§ **What the task asks**:
Within the data below, find the string "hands" and return each line where it occurs.
[Extracted information Boundary: Start]
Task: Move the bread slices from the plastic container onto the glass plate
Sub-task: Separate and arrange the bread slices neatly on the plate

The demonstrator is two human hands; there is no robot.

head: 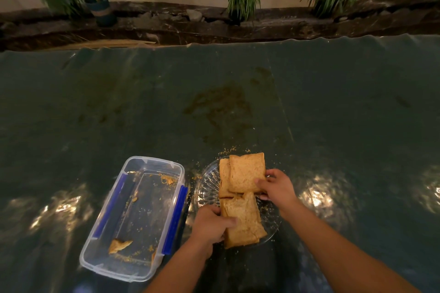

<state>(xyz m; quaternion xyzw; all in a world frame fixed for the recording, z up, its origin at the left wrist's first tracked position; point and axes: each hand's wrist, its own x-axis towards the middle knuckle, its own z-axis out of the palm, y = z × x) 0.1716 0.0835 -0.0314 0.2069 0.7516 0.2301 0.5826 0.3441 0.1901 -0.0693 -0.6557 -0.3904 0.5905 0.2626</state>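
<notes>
- Your left hand (212, 222), low centre, pinches the near bread slices (244, 220) on the glass plate (207, 188).
- Your right hand (276, 185) grips the far slice (246, 172), seemingly by its corner.

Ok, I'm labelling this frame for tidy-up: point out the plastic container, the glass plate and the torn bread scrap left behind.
plastic container (152, 161): head view, far rim.
glass plate (207, 184): head view, bare left part.
bread scrap (119, 244): head view, middle of the piece.

Dark glossy table (333, 114) — plastic container (133, 219) beside glass plate (207, 188), scattered crumbs (228, 150).
</notes>
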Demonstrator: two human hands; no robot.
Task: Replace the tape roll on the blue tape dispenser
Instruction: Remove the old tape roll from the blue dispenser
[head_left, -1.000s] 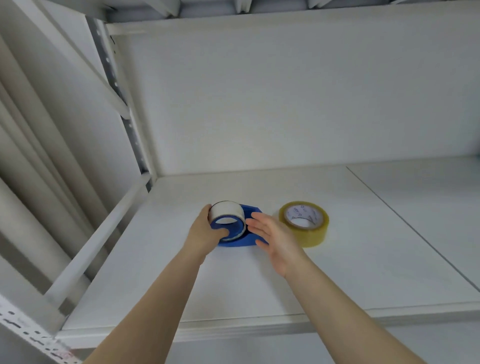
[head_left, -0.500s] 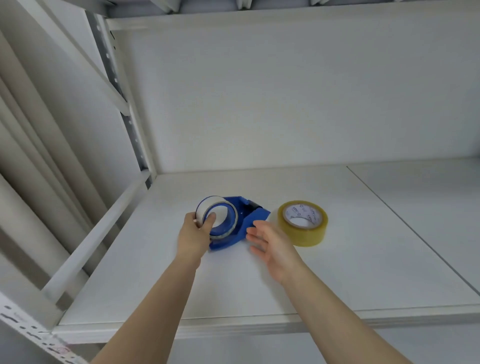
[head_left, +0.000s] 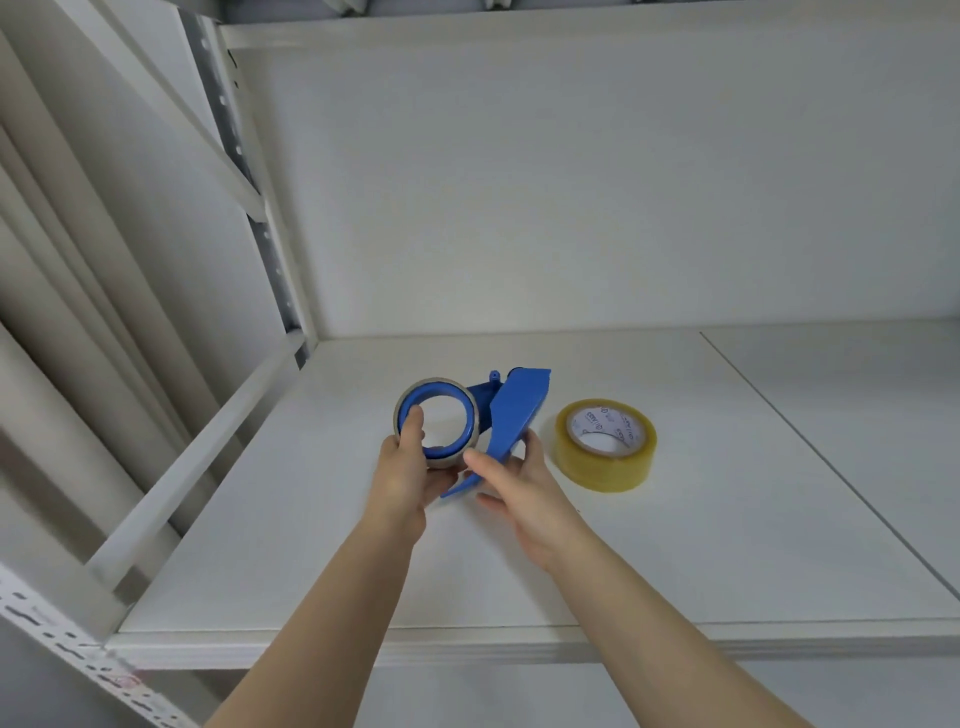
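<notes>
The blue tape dispenser (head_left: 514, 410) is lifted off the white shelf (head_left: 727, 545), tilted on edge. A thin, nearly used-up tape roll (head_left: 402, 410) still sits around its blue hub. My left hand (head_left: 410, 467) pinches that roll, thumb inside the ring and fingers under it. My right hand (head_left: 519, 478) grips the dispenser's flat blue handle from below. A full yellowish tape roll (head_left: 605, 447) lies flat on the shelf just right of my right hand, untouched.
The shelf's back wall stands close behind. A slanted white rail (head_left: 197, 462) and a perforated metal upright (head_left: 260, 223) border the shelf on the left. The shelf's front edge (head_left: 519, 644) runs below my forearms.
The dispenser has risen off the shelf and tipped up. My right hand, open beside it before, now holds its handle. My left hand kept hold of the worn roll.
</notes>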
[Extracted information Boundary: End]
§ **Response to this task**:
The demonstrator is two human hands; there is no robot.
Demonstrator: two human hands; no robot.

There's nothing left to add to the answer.